My neighbours with pitchforks and torches? My bin being carried along the road on the back of a million maggots?
What’s even worse is that I have a gardener coming at 8am. Does this sound like the words of someone that could deal with soil? What will she think of me if she arrives and there’s maggots everywhere???
What are the bin men going to say? Will they silently shake their head at me as I watch them open the lid from my window?
I wish there was a live feed bin collection I could follow.

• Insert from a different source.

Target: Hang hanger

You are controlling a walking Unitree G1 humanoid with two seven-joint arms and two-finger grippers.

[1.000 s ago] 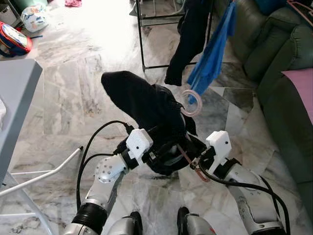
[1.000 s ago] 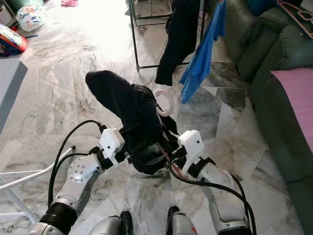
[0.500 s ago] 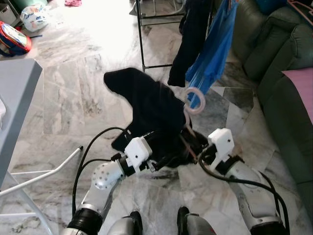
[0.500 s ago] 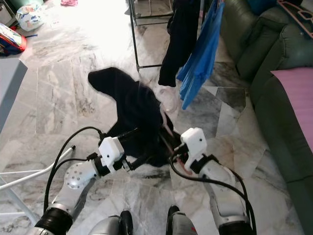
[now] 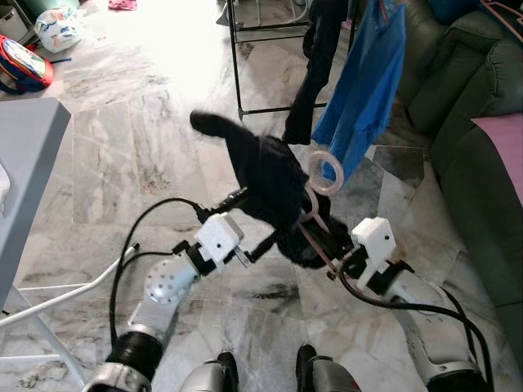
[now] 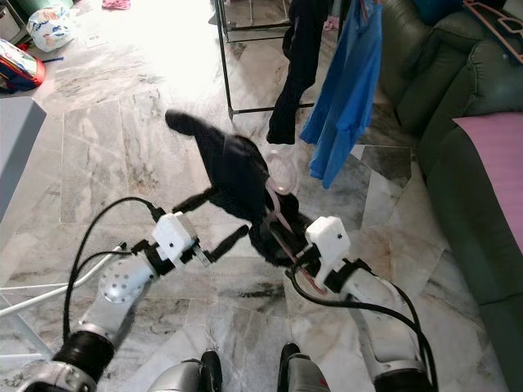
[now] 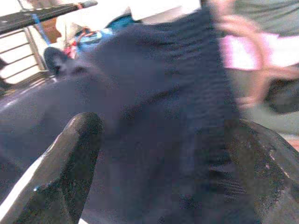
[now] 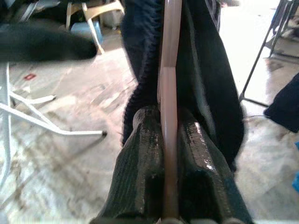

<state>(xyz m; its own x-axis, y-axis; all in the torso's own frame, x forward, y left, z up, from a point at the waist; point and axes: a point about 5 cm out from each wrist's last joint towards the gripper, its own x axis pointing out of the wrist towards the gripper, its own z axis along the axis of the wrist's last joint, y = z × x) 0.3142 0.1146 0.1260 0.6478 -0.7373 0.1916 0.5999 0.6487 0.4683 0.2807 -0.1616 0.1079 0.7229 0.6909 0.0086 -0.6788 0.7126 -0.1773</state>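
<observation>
One pink hanger (image 8: 168, 93) pinched by right gripper (image 8: 169, 140).

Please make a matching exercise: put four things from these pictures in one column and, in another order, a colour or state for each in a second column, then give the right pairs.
1. pink hanger
2. blue shirt
3. left gripper
4. sofa

a. open beside the dark garment
b. hanging on the rack
c. dark green
d. clamped in the right gripper

Pairs: 1-d, 2-b, 3-a, 4-c
</observation>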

I should get to bed… I need to set an alarm to ensure I have time to leave the country if I wake up to news of a local maggot infestation.
Wish me luck.
P.S. I promise I’m not disgusting, despite having a maggot in my bin.
Flying Ant day is the worse! Also this may make you laugh, a friend is a landlord and their tenant rang them to complain that they’d found maggots in their kitchen bin, the tenant didn’t believe it was because of something that may have been in their bin but that it was a fault of the landlord 😂😂
Please take up narrating nature documentaries, specifically one about creepy crawlies that you’re horrified by - this was a hilarious read. Also totally relatable, I too would be horrified by a maggot in the bin, and now I can’t stop thinking about how many must be in the communal bin store of my building!?